Aslak Berge at First Securities in Norway said: “Chile, which was the second biggest producer of salmon, has seen its output plunge more than 75 per cent in two years.

“During peak production in 2008, Chile sold 403,000 tonnes but we forecast a sales estimate of 90,000 tonnes this year.”

Norway, the biggest producer, has had to take up the slack. In 2008 it accounted for about half global volumes – 1.5m tonnes – of Atlantic salmon.

This is expected to increase to approach 70 per cent in 2010.

Canada and the UK, which collectively account for about 20 per cent of the market, are also expected to see their shares expand.

Sjur Malm, analyst at SEB Enskilda in Norway, said: “We have never seen a year-on-year decline in global supply before, and this is happening in a market where the willingness to pay is increasing.

“We estimate a global supply decline of 6 per cent year-on-year.”

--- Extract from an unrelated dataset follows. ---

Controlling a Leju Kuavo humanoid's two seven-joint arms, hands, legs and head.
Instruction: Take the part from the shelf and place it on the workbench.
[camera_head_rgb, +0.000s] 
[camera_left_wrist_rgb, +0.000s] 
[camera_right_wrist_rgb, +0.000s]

The industry has been rapidly growing in recent years as increased production allowed prices for a product once considered a luxury to fall to a more affordable level for consumers.

The boom in demand and prices has driven the shares of Norway’s Marine Harvest, the world’s biggest producer of farmed salmon, more than 400 per cent higher since January 2009.

However, analysts expect wholesale salmon prices to decline again in 2011 and 2012 as production recovers.

Environmental groups accuse Chile’s salmon industry of overcrowding its cages for salmon and using too many chemicals. Industry analysts said salmon would have to be farmed at a much lower density in Chile in the future.